PROBLEM REQUIREMENTS
Return every line of the data below that includes the string "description".

━━━━━━━━━━━━━━━━━━━━━━━━━━━━━━

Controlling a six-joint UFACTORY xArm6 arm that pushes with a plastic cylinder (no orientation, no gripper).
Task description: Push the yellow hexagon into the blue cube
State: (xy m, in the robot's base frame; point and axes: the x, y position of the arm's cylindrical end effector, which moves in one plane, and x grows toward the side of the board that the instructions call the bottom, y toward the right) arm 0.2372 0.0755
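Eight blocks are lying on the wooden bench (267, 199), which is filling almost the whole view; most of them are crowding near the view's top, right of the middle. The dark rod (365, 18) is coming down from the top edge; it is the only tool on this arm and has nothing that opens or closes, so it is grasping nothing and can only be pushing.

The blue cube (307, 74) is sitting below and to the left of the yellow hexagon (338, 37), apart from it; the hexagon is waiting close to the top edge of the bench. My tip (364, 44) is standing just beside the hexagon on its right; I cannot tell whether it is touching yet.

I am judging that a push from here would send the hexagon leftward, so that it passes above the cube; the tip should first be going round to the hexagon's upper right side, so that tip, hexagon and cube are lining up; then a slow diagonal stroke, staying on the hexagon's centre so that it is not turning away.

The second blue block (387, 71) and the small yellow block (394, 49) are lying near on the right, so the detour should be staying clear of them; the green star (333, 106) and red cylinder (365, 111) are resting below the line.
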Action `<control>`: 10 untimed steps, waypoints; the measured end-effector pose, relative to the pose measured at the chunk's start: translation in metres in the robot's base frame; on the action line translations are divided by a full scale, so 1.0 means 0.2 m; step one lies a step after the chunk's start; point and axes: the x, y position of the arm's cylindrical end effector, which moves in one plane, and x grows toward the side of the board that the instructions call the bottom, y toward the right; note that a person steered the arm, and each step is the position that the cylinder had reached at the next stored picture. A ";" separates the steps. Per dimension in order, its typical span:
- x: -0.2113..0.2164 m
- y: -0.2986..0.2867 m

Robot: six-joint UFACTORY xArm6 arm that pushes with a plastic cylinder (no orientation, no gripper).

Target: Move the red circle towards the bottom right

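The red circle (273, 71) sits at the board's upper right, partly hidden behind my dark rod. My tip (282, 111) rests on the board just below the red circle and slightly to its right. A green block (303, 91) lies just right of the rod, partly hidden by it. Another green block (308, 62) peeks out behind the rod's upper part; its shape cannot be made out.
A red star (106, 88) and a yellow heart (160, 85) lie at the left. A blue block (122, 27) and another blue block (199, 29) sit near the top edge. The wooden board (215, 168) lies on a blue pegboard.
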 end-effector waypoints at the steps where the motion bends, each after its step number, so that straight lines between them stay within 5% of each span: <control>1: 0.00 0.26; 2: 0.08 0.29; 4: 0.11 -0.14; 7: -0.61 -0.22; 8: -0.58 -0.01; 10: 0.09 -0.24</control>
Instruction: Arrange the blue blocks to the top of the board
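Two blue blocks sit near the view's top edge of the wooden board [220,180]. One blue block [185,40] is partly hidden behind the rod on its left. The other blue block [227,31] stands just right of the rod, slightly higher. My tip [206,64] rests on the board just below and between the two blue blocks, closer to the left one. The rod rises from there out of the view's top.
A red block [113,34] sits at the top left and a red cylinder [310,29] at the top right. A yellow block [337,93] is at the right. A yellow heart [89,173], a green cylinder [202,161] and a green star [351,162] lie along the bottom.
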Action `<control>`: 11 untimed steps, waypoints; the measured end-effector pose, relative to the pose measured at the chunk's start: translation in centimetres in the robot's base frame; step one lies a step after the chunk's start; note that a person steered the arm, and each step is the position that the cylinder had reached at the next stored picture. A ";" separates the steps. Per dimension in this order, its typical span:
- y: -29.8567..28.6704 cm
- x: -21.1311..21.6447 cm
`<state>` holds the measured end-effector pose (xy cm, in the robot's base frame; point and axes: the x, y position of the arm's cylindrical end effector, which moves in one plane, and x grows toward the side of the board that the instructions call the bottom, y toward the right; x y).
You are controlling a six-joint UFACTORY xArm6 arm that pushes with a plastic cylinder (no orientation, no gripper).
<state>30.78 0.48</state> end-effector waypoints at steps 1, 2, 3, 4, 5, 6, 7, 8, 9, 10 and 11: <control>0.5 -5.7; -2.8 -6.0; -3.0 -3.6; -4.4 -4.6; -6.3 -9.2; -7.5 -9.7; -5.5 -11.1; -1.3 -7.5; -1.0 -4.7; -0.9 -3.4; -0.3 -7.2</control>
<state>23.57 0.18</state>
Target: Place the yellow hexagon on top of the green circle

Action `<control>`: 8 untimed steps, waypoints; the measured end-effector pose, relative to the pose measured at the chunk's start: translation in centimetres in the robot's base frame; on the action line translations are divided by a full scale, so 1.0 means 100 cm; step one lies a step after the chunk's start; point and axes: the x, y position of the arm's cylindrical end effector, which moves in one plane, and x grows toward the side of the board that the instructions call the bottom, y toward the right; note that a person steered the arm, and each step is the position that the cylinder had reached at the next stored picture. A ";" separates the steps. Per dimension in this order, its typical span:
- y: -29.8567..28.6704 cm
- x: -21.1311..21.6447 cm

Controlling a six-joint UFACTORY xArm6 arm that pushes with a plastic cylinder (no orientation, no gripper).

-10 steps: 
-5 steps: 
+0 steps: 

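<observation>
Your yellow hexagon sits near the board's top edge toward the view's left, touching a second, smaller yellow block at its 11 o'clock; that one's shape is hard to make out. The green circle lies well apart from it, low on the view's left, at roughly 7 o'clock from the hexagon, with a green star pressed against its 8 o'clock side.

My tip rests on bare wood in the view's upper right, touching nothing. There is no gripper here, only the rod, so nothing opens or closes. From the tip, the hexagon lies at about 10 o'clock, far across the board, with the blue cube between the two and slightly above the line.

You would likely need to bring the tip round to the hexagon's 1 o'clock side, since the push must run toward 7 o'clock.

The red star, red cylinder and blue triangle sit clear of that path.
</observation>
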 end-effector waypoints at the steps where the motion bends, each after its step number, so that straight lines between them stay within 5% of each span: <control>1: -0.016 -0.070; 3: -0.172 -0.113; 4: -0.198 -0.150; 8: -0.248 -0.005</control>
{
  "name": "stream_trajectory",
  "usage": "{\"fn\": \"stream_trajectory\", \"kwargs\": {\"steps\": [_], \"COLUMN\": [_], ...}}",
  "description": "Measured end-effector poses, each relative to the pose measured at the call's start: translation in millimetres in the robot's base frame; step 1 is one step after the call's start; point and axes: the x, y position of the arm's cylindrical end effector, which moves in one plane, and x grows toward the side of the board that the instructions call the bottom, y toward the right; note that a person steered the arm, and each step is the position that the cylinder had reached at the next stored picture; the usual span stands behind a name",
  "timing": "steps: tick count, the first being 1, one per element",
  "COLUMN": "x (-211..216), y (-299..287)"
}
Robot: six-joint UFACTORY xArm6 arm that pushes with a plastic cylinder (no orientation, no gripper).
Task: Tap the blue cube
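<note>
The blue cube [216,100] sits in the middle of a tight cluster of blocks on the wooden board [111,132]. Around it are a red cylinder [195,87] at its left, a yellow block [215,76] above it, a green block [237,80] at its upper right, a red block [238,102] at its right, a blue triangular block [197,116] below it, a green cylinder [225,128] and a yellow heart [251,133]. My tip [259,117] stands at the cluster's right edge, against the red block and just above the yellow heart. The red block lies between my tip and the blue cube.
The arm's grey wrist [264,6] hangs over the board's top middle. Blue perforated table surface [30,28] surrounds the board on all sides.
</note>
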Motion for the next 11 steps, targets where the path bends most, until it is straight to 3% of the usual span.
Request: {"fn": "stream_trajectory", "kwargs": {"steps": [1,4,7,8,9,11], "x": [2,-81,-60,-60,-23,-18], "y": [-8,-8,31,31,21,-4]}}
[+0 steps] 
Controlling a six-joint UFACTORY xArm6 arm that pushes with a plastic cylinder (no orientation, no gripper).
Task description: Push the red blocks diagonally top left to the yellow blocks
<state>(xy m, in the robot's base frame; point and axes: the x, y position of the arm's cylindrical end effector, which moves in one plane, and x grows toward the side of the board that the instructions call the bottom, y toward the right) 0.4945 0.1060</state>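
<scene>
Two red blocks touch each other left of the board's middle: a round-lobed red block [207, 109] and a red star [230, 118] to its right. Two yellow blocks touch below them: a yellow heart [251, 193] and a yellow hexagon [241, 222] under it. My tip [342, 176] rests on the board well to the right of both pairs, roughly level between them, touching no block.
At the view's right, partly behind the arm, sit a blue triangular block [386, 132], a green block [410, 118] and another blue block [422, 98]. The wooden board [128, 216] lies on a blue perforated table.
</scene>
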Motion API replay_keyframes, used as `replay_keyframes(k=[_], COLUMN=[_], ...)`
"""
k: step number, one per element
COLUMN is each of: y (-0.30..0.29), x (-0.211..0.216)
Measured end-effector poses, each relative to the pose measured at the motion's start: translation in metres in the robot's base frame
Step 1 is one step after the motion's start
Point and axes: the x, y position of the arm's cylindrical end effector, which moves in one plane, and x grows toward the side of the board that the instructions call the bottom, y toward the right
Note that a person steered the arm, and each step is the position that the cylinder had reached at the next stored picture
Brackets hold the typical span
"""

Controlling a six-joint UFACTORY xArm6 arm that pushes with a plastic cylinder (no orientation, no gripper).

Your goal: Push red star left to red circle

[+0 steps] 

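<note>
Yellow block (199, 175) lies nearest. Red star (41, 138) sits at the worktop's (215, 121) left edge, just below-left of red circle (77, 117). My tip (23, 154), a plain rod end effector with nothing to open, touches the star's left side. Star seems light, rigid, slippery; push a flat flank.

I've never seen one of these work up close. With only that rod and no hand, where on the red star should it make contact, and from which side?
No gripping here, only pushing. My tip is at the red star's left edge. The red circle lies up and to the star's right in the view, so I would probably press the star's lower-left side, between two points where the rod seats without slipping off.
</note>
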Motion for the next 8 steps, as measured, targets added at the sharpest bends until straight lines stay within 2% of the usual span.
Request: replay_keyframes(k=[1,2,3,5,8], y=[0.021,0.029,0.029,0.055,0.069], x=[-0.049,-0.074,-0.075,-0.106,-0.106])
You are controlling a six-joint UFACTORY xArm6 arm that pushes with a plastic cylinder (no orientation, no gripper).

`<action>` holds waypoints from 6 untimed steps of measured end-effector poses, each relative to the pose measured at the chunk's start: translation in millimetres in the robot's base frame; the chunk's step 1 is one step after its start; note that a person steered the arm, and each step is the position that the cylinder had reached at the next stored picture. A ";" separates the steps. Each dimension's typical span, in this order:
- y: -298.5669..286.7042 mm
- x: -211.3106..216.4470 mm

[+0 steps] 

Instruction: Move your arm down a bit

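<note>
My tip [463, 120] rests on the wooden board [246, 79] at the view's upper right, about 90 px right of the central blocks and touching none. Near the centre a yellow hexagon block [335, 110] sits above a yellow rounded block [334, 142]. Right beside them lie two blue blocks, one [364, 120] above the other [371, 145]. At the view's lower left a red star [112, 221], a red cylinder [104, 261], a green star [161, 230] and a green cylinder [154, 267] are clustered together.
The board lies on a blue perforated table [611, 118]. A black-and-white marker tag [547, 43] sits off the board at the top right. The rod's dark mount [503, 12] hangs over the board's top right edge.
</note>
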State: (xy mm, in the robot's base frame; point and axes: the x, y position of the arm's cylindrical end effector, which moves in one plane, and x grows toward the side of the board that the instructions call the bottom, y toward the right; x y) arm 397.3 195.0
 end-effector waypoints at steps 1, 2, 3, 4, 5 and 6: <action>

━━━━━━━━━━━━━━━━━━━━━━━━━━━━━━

ANSWER TO THIS EXERCISE
Task description: Push the yellow hexagon into the blue cube
  "description": "Measured end-effector poses, each relative to the pose measured at the call's start: translation in millimetres in the robot's base frame; step 1 is one step after the call's start; point and axes: the x, y position of the arm's cylindrical end effector, which moves in one plane, and x grows toward the side of the board that the instructions call the bottom, y toward the right; note that a person steered the arm, and each step is the position that the cylinder had reached at the next stored picture; the usual span stands behind a name",
Task description: Push the red blocks diagonally top left to the yellow blocks

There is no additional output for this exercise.